Tatsächlich hat der Wettbewerb in der US-amerikanischen Wirtschaft über die vergangenen 40 Jahre deutlich abgenommen und die Konzentration der Marktmacht der Konzerne gleichzeitig deutlich zugenommen. Laut einer Studie der Analysefirma S&P Global Market Intelligence vereinen in 91 der 157 untersuchten primären Wirtschaftszweige die fünf größten US-Unternehmen gemessen am Umsatz mindestens 80 Prozent der Gesamteinnahmen der Unternehmen in ihrem jeweiligen Wirtschaftszweig auf sich. Im Jahr 2000 war es laut den Analysten "nur" in 71 Wirtschaftszweigen der Fall gewesen.

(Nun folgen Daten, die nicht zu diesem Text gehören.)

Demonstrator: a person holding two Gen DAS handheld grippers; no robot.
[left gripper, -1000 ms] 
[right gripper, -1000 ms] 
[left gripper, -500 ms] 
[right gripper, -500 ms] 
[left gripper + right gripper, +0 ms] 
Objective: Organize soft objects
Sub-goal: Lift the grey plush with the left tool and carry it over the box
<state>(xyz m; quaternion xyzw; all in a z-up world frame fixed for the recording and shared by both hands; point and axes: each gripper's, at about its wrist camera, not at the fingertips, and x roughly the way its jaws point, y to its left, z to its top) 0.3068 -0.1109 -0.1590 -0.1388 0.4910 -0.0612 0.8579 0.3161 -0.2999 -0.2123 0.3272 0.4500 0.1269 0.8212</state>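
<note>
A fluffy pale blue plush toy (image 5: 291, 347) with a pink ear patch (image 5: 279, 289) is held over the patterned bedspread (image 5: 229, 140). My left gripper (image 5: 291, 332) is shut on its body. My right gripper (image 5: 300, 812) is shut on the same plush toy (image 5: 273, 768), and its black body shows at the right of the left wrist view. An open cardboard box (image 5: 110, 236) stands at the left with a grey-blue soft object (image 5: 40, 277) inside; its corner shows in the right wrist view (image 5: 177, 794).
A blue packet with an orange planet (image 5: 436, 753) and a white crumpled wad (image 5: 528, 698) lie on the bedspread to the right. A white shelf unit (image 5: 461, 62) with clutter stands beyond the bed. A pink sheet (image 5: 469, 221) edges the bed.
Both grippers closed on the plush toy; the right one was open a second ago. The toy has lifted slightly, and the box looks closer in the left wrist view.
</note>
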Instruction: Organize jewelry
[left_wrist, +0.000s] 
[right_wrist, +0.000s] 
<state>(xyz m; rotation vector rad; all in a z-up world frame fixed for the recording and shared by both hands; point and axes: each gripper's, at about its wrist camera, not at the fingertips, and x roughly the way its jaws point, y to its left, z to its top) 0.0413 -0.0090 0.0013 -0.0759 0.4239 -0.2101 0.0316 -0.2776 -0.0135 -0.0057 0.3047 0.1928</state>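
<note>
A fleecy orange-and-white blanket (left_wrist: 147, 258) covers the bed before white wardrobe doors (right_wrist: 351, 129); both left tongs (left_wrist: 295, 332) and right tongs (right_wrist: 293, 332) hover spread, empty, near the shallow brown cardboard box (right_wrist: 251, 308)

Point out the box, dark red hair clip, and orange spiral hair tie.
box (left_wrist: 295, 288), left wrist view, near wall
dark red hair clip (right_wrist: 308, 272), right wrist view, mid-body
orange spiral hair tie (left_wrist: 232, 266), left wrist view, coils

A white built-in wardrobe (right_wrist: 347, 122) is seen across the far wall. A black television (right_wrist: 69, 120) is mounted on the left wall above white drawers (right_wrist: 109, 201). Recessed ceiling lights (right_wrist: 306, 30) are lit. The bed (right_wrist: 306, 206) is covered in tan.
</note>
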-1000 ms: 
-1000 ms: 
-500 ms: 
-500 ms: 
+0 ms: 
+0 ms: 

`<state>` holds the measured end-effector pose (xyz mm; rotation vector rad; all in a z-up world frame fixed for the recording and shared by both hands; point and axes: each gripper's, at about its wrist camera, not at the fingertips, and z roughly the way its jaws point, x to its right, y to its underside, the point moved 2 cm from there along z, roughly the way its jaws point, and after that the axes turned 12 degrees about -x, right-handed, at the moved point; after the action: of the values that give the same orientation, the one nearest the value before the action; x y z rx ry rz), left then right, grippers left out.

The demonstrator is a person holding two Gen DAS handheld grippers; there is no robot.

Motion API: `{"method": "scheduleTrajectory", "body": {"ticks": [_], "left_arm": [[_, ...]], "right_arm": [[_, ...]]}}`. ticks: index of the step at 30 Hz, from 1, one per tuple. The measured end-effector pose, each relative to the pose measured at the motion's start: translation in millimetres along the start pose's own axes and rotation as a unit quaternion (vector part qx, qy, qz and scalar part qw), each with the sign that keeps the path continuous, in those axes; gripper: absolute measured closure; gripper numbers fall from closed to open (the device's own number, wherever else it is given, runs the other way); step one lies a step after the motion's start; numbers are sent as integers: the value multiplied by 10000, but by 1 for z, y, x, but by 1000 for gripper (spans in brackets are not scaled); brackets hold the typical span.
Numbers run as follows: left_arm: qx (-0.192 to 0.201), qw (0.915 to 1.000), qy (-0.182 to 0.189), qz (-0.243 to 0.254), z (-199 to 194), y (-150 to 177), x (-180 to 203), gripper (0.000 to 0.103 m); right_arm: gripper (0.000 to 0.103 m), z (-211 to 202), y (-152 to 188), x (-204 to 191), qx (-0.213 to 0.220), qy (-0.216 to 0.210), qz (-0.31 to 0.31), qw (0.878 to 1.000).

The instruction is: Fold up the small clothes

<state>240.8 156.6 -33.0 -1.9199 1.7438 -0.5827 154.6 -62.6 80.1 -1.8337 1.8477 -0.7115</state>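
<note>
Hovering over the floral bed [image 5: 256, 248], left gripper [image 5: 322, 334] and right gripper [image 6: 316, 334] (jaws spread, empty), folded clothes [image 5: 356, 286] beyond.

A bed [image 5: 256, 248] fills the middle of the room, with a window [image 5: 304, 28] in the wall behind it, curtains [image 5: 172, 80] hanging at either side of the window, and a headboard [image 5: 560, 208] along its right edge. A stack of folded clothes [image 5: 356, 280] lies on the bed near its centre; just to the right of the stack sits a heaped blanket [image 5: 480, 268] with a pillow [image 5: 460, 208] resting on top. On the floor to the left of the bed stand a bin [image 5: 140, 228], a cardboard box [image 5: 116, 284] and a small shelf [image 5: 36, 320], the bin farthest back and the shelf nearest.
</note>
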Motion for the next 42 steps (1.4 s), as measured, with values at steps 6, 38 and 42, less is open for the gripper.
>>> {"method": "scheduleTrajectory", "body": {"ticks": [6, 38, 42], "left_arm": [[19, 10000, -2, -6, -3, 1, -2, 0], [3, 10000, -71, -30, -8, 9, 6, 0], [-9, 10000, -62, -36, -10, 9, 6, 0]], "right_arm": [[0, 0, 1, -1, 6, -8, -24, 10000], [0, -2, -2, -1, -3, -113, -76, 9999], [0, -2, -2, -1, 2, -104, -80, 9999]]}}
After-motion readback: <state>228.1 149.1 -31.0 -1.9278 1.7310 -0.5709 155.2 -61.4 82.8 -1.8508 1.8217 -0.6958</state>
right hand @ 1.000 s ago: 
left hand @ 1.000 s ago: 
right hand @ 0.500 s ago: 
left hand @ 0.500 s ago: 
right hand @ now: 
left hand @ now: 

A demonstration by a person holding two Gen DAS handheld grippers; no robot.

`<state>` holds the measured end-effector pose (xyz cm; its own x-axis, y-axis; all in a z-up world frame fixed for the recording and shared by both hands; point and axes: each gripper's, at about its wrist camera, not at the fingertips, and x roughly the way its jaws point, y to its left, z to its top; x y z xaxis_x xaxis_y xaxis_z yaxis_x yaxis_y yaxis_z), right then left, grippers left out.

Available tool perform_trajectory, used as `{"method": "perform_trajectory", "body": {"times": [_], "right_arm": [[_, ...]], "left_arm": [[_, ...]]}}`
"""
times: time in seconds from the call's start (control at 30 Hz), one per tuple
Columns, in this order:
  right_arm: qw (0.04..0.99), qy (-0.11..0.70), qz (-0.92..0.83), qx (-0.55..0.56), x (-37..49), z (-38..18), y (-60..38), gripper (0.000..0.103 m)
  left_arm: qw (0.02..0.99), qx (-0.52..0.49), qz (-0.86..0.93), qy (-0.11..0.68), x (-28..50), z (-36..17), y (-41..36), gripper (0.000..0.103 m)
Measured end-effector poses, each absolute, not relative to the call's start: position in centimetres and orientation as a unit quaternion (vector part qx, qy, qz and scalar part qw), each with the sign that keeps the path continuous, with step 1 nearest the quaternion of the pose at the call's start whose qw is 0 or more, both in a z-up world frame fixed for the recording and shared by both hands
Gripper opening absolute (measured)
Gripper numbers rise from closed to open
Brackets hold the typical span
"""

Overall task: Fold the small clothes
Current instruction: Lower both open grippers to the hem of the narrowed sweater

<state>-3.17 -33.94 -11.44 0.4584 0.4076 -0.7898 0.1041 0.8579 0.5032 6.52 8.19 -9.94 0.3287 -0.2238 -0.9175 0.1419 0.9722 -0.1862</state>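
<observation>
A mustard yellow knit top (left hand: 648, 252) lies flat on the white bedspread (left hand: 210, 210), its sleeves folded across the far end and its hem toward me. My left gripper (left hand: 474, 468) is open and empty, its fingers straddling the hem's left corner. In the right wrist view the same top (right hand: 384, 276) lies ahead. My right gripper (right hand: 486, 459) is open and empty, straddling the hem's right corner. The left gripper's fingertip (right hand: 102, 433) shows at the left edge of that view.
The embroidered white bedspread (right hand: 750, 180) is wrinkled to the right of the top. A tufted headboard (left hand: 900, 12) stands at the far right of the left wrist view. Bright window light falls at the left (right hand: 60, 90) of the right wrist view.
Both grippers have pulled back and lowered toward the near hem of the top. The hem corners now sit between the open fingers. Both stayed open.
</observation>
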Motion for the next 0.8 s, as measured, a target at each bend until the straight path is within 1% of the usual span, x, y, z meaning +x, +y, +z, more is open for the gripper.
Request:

Mit der Marktkonzentration steigt auch die Marktmacht der verbliebenen Anbieter, und zwar nicht nur, was die Preissetzung angeht, sondern auch die Vergütung der Arbeitnehmer. So hat der Anteil der Arbeitnehmer an den Unternehmenseinkommen seit Anfang der Nullerjahre von fast 85 Prozent auf 75 Prozent abgenommen. Entsprechend stieg der Anteil der Aktionäre und Eigentümer.
Die TikTok-Vergleiche mit der Großen Depression mögen zwar nicht den historischen Fakten entsprechen. Das Gefühl der tiefen wirtschaftlichen Ungerechtigkeit trifft durchaus zu und noch so viele "objektive" Statistiken und aufmunternde Behauptungen von Präsident Joe Bidens Wahlkampfteam werden es nicht widerlegen können. Das können nur grundlegende Reformen und eine Durchsetzung des Kartellrechts – was Biden durchaus propagiert. Doch selbst wenn er dabei erfolgreich ist, wird es Zeit brauchen. Für eine Wiederwahl Bidens im kommenden November dürfte es knapp werden.